Problem details
Your task is to reproduce exactly the lines that run from the beginning of the data through the line where "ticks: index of" appears.

==== Information provided

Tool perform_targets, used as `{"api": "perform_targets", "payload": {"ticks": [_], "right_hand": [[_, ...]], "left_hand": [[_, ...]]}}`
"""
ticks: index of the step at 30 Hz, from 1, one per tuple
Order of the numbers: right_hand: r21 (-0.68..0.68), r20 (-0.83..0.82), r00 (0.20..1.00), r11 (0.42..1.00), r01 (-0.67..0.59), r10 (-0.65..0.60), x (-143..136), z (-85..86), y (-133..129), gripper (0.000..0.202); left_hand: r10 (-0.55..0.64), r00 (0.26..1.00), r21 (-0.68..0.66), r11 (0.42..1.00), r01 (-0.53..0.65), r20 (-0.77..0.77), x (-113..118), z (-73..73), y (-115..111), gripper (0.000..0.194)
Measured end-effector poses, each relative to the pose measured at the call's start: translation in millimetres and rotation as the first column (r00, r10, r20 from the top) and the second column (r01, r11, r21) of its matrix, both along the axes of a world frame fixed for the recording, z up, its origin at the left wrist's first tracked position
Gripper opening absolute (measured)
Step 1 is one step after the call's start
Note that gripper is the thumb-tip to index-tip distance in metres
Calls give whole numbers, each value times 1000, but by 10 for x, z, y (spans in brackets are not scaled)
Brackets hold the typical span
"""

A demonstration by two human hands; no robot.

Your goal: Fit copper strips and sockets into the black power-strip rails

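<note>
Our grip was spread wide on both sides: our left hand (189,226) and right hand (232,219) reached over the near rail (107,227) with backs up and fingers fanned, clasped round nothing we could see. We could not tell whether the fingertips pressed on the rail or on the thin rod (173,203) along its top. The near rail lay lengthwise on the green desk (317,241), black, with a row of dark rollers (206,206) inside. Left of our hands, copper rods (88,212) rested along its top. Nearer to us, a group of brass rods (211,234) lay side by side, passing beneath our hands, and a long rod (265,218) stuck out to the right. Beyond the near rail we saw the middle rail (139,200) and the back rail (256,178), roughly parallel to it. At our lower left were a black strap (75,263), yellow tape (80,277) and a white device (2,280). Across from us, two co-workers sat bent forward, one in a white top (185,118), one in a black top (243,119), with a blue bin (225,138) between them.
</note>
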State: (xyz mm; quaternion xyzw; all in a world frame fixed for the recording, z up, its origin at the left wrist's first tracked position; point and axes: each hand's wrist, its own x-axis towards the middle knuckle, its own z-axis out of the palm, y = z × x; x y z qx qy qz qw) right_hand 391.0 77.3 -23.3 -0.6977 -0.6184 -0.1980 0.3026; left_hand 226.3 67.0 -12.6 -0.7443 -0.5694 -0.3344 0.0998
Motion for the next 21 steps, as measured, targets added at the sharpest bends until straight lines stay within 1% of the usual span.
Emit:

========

Reply to the task
Tool perform_targets, used as `{"api": "perform_targets", "payload": {"ticks": [_], "right_hand": [[_, ...]], "left_hand": [[_, ...]]}}`
"""
ticks: index of the step at 30 Hz, from 1, one per tuple

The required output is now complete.